- [About this exercise] Go through the records and extract every line with the word "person".

══════════════════════════════

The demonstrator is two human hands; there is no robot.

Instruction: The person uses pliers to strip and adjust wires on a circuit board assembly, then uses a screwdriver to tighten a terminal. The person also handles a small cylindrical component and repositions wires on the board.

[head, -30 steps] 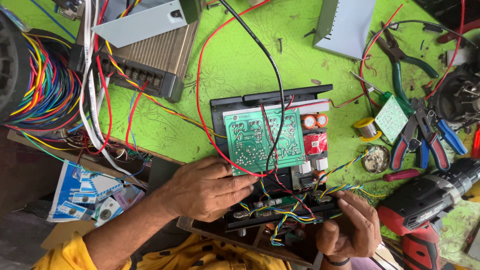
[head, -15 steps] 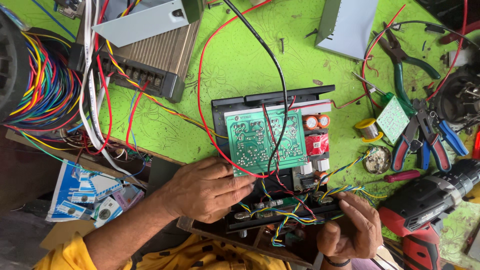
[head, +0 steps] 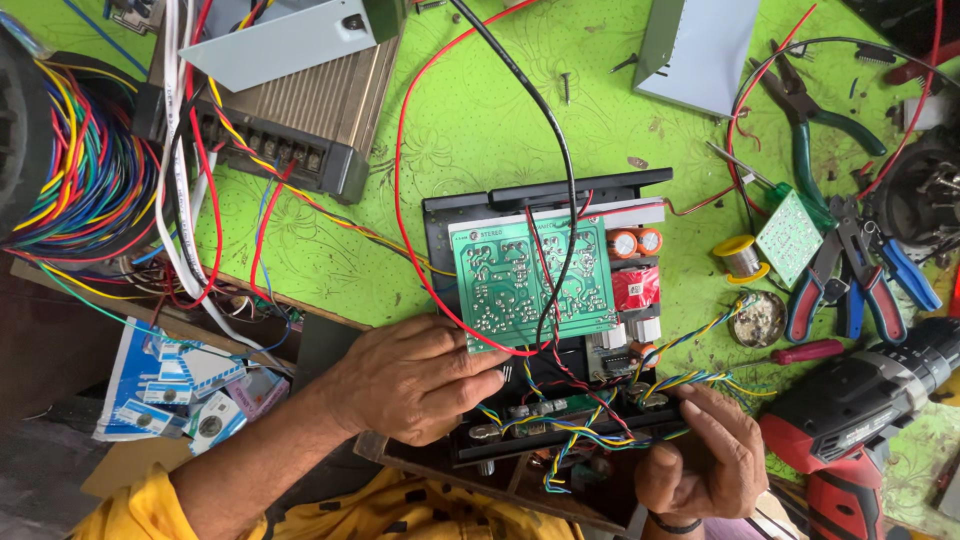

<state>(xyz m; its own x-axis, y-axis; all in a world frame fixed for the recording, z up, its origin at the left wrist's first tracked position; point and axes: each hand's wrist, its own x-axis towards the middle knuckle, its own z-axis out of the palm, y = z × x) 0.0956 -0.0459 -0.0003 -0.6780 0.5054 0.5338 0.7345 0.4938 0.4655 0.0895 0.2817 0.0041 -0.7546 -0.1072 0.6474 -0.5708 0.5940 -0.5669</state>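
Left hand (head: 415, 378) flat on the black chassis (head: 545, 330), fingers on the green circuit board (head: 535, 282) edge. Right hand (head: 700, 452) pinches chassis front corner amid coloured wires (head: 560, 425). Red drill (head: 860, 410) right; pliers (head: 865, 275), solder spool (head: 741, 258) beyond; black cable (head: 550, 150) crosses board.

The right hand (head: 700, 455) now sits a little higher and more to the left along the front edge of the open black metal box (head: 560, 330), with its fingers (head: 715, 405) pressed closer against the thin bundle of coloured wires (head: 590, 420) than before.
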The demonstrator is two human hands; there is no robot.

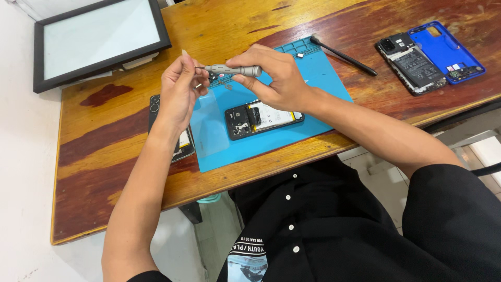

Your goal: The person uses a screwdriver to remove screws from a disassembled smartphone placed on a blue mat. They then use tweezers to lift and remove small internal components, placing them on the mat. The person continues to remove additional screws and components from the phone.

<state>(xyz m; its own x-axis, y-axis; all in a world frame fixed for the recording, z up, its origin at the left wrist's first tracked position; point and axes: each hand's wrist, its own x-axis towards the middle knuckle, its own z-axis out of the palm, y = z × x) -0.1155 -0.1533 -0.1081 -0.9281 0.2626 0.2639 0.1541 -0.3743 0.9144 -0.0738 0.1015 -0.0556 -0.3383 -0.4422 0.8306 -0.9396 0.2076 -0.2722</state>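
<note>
Two hands, one grey screwdriver [233,70] held level.
Pinched in right hand [276,78] fingers, long axis sideways, tip pointing at left hand [180,91] fingertips closed around it.

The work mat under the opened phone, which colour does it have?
The mat is blue, clearest in the head view.

at frame centre, the right hand [279,78] grips a slim grey metal screwdriver [234,70] held level, its tip meeting the left hand [180,91] fingertips, above an opened black phone [263,119] on a blue rubber mat [313,99].
</note>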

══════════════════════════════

- [Response for this exercise]
Instruction: The person uses pliers to strip and adjust wires on a circuit board assembly, then uses a screwdriver to tighten a terminal. The person also handles a small cylindrical component and repositions wires on the board.
Your goal: The person uses a screwdriver to remove screws from a disassembled smartphone placed on a blue mat. They then use tweezers to lift and remove small internal components, placing them on the mat. The person continues to remove additional screws and components from the phone.

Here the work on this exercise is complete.